* _Your assignment_
Repeat the full listing exactly.

* _Data section_
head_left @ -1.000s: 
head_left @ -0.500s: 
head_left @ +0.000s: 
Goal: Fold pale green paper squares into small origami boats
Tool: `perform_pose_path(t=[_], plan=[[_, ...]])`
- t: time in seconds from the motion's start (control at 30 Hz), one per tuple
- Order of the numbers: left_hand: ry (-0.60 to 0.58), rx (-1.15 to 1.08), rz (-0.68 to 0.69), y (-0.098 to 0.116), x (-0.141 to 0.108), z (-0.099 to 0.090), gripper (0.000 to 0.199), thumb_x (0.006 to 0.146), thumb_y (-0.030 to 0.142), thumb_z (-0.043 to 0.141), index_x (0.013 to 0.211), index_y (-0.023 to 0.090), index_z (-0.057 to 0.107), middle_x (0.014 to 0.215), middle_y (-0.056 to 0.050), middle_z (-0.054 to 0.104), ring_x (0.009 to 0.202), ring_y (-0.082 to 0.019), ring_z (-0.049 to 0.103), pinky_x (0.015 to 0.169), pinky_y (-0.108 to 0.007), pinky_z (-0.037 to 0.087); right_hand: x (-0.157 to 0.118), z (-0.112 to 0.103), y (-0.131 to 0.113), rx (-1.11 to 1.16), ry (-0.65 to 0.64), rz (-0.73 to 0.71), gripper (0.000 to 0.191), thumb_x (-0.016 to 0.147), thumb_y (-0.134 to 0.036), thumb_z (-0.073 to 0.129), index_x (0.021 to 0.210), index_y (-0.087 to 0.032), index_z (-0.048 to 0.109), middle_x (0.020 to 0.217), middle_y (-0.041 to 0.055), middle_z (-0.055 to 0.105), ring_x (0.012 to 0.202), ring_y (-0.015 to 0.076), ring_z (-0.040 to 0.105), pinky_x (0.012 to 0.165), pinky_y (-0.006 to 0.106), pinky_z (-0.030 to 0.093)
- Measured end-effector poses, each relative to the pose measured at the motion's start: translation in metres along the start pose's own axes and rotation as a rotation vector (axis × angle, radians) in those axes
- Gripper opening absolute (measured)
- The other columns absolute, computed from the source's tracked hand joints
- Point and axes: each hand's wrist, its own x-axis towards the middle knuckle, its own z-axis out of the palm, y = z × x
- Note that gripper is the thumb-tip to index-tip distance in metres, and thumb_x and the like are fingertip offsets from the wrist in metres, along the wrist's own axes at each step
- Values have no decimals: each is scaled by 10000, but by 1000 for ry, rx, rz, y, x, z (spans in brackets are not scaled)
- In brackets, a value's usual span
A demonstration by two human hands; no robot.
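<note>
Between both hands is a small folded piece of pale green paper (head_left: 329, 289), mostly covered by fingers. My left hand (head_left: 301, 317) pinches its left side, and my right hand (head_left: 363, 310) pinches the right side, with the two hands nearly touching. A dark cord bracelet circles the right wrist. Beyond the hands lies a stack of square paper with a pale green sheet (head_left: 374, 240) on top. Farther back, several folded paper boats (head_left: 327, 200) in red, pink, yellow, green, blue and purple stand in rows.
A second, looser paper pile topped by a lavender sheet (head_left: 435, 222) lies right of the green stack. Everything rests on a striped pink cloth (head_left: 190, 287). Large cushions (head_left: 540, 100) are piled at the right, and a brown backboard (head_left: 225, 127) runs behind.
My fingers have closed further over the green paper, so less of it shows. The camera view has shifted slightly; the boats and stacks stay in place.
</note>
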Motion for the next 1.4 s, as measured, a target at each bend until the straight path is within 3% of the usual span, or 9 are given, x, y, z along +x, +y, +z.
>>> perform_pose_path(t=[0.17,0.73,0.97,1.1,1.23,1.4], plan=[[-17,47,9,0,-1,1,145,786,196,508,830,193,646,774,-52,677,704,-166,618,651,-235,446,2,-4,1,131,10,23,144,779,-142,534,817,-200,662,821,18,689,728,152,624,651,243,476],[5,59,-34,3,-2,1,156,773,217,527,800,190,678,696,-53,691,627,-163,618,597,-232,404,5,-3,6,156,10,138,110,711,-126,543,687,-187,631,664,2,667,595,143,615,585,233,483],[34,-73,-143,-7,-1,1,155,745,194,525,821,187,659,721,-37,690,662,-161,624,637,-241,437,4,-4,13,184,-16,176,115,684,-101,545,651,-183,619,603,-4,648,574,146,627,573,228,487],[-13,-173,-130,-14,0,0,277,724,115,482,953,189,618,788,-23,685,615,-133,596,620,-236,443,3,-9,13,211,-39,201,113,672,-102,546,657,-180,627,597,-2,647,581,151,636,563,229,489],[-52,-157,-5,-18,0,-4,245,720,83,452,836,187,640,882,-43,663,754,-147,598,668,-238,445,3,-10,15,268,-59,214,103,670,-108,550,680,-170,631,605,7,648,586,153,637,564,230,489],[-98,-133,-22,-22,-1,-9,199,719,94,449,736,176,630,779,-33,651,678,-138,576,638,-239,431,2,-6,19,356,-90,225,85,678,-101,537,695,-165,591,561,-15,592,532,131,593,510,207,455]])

* _Result of the task_
head_left @ -1.000s: 
head_left @ -0.500s: 
head_left @ +0.000s: 
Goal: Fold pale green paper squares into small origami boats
Tool: `perform_pose_path(t=[_], plan=[[_, ...]])`
- t: time in seconds from the motion's start (control at 30 Hz), one per tuple
- Order of the numbers: left_hand: ry (-0.60 to 0.58), rx (-1.15 to 1.08), rz (-0.68 to 0.69), y (-0.098 to 0.116), x (-0.141 to 0.108), z (-0.099 to 0.090), gripper (0.000 to 0.199), thumb_x (0.006 to 0.146), thumb_y (-0.030 to 0.142), thumb_z (-0.043 to 0.141), index_x (0.013 to 0.211), index_y (-0.023 to 0.090), index_z (-0.057 to 0.107), middle_x (0.014 to 0.215), middle_y (-0.056 to 0.050), middle_z (-0.054 to 0.104), ring_x (0.009 to 0.202), ring_y (-0.082 to 0.019), ring_z (-0.049 to 0.103), pinky_x (0.015 to 0.169), pinky_y (-0.108 to 0.007), pinky_z (-0.037 to 0.087); right_hand: x (-0.157 to 0.118), z (-0.112 to 0.103), y (-0.131 to 0.113), rx (-1.11 to 1.16), ry (-0.65 to 0.64), rz (-0.73 to 0.71), gripper (0.000 to 0.191), thumb_x (-0.016 to 0.147), thumb_y (-0.134 to 0.036), thumb_z (-0.073 to 0.129), index_x (0.021 to 0.210), index_y (-0.087 to 0.032), index_z (-0.048 to 0.109), middle_x (0.020 to 0.217), middle_y (-0.041 to 0.055), middle_z (-0.055 to 0.105), ring_x (0.012 to 0.202), ring_y (-0.015 to 0.076), ring_z (-0.040 to 0.105), pinky_x (0.012 to 0.165), pinky_y (-0.006 to 0.106), pinky_z (-0.030 to 0.093)
- Measured end-effector poses, each relative to the pose measured at the motion's start: translation in metres along the start pose's own axes and rotation as a rotation vector (axis × angle, radians) in those axes
- Gripper opening absolute (measured)
- The other columns absolute, computed from the source's tracked hand joints
- Point and axes: each hand's wrist, its own x-axis towards the middle knuckle, its own z-axis out of the palm, y = z × x
- Note that gripper is the thumb-tip to index-tip distance in metres, and thumb_x and the like are fingertip offsets from the wrist in metres, along the wrist's own axes at each step
- Values have no decimals: each is scaled by 10000, but by 1000 for ry, rx, rz, y, x, z (spans in brackets are not scaled)
- In brackets, a value's usual span
A demonstration by two human hands; no robot.
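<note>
Between both hands is a small folded piece of pale green paper (head_left: 329, 289), mostly covered by fingers. My left hand (head_left: 301, 317) pinches its left side, and my right hand (head_left: 363, 310) pinches the right side, with the two hands nearly touching. A dark cord bracelet circles the right wrist. Beyond the hands lies a stack of square paper with a pale green sheet (head_left: 374, 240) on top. Farther back, several folded paper boats (head_left: 327, 200) in red, pink, yellow, green, blue and purple stand in rows.
A second, looser paper pile topped by a lavender sheet (head_left: 435, 222) lies right of the green stack. Everything rests on a striped pink cloth (head_left: 190, 287). Large cushions (head_left: 540, 100) are piled at the right, and a brown backboard (head_left: 225, 127) runs behind.
My fingers have closed further over the green paper, so less of it shows. The camera view has shifted slightly; the boats and stacks stay in place.
</note>
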Motion for the next 1.4 s, as measured, a target at each bend until the straight path is within 3% of the usual span, or 9 are given, x, y, z along +x, +y, +z.
>>> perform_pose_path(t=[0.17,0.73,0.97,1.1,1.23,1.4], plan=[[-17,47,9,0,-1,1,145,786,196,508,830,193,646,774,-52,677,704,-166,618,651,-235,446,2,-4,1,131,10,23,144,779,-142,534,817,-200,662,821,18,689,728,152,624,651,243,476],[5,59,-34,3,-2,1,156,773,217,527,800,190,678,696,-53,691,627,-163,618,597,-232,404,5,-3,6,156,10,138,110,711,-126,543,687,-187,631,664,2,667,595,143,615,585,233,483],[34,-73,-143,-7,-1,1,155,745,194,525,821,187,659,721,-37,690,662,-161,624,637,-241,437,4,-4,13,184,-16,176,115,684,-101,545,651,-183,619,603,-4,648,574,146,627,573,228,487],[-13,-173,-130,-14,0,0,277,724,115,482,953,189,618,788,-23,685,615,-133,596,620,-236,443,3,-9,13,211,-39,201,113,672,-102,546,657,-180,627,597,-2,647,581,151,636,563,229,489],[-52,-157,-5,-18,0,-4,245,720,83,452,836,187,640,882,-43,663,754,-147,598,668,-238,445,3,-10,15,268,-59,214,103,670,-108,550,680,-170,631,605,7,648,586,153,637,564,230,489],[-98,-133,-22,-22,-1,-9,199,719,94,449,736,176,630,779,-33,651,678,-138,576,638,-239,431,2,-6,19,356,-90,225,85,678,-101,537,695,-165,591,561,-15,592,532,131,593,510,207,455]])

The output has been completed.